---------- TASK INPUT

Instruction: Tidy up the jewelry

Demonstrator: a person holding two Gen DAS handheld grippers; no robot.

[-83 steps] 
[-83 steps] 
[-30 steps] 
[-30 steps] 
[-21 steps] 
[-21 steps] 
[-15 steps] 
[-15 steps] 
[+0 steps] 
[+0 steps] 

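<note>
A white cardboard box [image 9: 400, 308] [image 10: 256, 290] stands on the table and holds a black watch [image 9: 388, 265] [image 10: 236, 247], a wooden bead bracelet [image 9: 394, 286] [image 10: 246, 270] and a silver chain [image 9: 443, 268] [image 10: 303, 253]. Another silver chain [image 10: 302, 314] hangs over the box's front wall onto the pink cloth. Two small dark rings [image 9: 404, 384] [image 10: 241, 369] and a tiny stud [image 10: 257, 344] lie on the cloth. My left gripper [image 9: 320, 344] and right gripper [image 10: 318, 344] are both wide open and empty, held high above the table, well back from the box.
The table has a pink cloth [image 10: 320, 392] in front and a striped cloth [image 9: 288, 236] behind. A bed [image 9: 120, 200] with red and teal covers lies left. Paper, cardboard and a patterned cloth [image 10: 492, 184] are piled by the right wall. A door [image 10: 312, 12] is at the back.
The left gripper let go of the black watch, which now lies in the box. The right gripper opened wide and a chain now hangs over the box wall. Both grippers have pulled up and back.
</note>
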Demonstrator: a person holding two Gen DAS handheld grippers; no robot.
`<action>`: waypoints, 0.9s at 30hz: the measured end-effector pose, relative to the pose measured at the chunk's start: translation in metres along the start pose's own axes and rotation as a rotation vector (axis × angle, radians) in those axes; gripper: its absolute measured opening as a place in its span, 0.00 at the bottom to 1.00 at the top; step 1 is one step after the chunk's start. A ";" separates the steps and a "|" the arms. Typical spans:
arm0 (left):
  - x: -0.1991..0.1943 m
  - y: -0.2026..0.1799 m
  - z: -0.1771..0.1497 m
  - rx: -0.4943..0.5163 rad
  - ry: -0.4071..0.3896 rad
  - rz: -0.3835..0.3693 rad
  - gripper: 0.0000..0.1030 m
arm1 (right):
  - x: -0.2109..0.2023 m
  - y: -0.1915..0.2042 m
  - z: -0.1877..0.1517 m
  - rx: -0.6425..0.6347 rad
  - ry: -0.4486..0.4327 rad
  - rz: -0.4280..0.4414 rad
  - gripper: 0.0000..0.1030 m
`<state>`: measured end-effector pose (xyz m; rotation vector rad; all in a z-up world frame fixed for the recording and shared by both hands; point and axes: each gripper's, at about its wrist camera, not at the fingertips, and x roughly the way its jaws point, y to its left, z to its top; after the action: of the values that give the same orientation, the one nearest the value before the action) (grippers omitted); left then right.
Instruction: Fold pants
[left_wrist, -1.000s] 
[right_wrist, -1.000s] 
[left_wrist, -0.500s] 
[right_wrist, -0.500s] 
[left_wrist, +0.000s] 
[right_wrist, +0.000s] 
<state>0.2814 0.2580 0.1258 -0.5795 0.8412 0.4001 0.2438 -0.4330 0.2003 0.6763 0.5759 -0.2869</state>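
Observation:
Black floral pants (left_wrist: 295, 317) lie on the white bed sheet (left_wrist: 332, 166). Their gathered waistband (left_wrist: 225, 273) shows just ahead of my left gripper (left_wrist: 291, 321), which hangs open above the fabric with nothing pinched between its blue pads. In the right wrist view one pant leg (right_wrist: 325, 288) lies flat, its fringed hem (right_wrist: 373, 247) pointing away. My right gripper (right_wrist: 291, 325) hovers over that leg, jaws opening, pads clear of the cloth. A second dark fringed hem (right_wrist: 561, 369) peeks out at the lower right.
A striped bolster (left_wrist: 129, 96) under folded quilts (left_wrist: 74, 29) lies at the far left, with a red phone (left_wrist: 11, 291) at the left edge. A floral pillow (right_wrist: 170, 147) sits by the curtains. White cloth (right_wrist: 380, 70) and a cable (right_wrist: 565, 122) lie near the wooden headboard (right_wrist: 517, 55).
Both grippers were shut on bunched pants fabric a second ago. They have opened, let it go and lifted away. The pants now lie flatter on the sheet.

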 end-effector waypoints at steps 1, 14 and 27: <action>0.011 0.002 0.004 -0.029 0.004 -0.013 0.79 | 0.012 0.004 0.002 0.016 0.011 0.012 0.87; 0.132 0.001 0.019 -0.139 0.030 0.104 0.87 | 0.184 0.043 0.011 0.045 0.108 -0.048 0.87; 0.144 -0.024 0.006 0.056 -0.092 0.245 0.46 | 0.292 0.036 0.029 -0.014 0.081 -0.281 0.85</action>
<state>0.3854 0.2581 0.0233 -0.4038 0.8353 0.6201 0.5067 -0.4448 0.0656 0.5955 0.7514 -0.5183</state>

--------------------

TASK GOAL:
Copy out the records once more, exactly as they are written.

FINISHED TASK:
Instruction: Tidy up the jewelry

Demonstrator: a person holding two Gen DAS handheld grippers; no robot.

[-83 steps] 
[-83 steps] 
[-30 steps] 
[-30 steps] 
[-21 steps] 
[-21 steps] 
[-15 steps] 
[-15 steps] 
[+0 steps] 
[+0 steps] 

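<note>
A white cardboard box [image 9: 400, 308] [image 10: 256, 290] stands on the table and holds a black watch [image 9: 388, 265] [image 10: 236, 247], a wooden bead bracelet [image 9: 394, 286] [image 10: 246, 270] and a silver chain [image 9: 443, 268] [image 10: 303, 253]. Another silver chain [image 10: 302, 314] hangs over the box's front wall onto the pink cloth. Two small dark rings [image 9: 404, 384] [image 10: 241, 369] and a tiny stud [image 10: 257, 344] lie on the cloth. My left gripper [image 9: 320, 344] and right gripper [image 10: 318, 344] are both wide open and empty, held high above the table, well back from the box.
The table has a pink cloth [image 10: 320, 392] in front and a striped cloth [image 9: 288, 236] behind. A bed [image 9: 120, 200] with red and teal covers lies left. Paper, cardboard and a patterned cloth [image 10: 492, 184] are piled by the right wall. A door [image 10: 312, 12] is at the back.
The left gripper let go of the black watch, which now lies in the box. The right gripper opened wide and a chain now hangs over the box wall. Both grippers have pulled up and back.
</note>
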Demonstrator: a person holding two Gen DAS handheld grippers; no robot.
`<action>`: waypoints, 0.9s at 30hz: the measured end-effector pose, relative to the pose measured at the chunk's start: translation in metres along the start pose's own axes and rotation as a rotation vector (axis × angle, radians) in those axes; gripper: its absolute measured opening as a place in its span, 0.00 at the bottom to 1.00 at the top; step 1 is one step after the chunk's start. A ";" separates the steps and a "|" the arms. Typical spans:
arm0 (left):
  - x: -0.1991..0.1943 m
  - y: -0.2026..0.1799 m
  - z: -0.1771..0.1497 m
  - rx: -0.4943..0.5163 rad
  - ry: -0.4071..0.3896 rad
  - rz: -0.3835..0.3693 rad
  - gripper: 0.0000..0.1030 m
arm1 (right):
  - x: -0.2109..0.2023 m
  - y: -0.1915..0.2042 m
  - z: -0.1877..0.1517 m
  - rx: -0.6425..0.6347 rad
  - ry: -0.4486..0.4327 rad
  - rz: -0.4280..0.4414 rad
  - gripper: 0.0000..0.1030 m
`<state>`: measured end-effector pose (xyz m; rotation vector rad; all in a z-up world frame fixed for the recording and shared by both hands; point and axes: each gripper's, at about its wrist camera, not at the fingertips, and x roughly the way its jaws point, y to its left, z to its top; after the action: of the values that give the same orientation, the one nearest the value before the action) (grippers omitted); left then right.
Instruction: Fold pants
[left_wrist, -1.000s] 
[right_wrist, -1.000s] 
[left_wrist, -0.500s] 
[right_wrist, -0.500s] 
[left_wrist, +0.000s] 
[right_wrist, +0.000s] 
<state>0.2814 0.2580 0.1258 -0.5795 0.8412 0.4001 0.2438 -0.4330 0.2003 0.6763 0.5759 -0.2869</state>
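Observation:
Black floral pants (left_wrist: 295, 317) lie on the white bed sheet (left_wrist: 332, 166). Their gathered waistband (left_wrist: 225, 273) shows just ahead of my left gripper (left_wrist: 291, 321), which hangs open above the fabric with nothing pinched between its blue pads. In the right wrist view one pant leg (right_wrist: 325, 288) lies flat, its fringed hem (right_wrist: 373, 247) pointing away. My right gripper (right_wrist: 291, 325) hovers over that leg, jaws opening, pads clear of the cloth. A second dark fringed hem (right_wrist: 561, 369) peeks out at the lower right.
A striped bolster (left_wrist: 129, 96) under folded quilts (left_wrist: 74, 29) lies at the far left, with a red phone (left_wrist: 11, 291) at the left edge. A floral pillow (right_wrist: 170, 147) sits by the curtains. White cloth (right_wrist: 380, 70) and a cable (right_wrist: 565, 122) lie near the wooden headboard (right_wrist: 517, 55).
Both grippers were shut on bunched pants fabric a second ago. They have opened, let it go and lifted away. The pants now lie flatter on the sheet.
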
 end-effector waypoints at steps 1, 14 and 27: <action>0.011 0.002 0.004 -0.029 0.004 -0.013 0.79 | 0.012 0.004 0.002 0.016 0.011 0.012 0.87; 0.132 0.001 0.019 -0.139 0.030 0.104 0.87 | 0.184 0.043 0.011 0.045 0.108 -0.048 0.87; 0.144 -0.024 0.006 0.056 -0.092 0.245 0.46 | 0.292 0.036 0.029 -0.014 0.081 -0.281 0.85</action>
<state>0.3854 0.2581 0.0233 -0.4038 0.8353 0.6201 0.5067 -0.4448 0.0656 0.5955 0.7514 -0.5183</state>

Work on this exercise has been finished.